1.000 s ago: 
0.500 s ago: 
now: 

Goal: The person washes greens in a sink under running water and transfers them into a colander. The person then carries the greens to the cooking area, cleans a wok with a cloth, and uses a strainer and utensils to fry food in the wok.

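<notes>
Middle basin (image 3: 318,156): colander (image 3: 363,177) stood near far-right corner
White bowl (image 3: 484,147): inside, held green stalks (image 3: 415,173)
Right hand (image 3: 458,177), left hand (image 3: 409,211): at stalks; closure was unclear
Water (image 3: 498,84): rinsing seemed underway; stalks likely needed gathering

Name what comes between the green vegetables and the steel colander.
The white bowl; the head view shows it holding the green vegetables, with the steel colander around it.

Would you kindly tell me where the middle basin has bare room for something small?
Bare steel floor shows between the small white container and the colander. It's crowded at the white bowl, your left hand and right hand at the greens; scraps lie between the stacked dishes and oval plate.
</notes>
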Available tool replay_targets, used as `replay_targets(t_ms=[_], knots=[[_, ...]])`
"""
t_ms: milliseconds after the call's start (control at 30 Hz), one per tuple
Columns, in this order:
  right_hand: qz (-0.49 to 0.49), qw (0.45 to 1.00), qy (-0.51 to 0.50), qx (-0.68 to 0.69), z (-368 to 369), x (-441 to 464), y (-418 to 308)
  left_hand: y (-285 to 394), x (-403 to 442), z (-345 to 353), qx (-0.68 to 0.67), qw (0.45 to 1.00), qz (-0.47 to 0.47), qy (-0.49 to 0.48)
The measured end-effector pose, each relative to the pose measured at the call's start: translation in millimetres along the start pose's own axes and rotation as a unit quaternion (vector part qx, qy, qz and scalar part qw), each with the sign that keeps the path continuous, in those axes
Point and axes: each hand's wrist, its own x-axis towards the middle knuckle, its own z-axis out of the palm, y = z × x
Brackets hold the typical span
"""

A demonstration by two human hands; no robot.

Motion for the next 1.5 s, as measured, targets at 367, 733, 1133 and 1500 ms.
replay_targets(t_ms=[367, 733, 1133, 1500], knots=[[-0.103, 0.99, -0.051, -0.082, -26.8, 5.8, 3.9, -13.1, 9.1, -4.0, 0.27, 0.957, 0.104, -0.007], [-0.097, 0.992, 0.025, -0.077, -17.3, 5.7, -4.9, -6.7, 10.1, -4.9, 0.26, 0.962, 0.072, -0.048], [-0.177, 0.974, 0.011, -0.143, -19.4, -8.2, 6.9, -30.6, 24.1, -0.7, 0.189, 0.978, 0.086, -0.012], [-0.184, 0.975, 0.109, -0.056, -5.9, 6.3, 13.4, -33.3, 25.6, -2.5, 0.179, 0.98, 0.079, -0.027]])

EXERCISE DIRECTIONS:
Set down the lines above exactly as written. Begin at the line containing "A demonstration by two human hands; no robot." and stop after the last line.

SOLUTION TO THIS EXERCISE:
A demonstration by two human hands; no robot.

Motion for the next 1.5 s, as measured, targets at 367, 733, 1133 and 1500 ms.
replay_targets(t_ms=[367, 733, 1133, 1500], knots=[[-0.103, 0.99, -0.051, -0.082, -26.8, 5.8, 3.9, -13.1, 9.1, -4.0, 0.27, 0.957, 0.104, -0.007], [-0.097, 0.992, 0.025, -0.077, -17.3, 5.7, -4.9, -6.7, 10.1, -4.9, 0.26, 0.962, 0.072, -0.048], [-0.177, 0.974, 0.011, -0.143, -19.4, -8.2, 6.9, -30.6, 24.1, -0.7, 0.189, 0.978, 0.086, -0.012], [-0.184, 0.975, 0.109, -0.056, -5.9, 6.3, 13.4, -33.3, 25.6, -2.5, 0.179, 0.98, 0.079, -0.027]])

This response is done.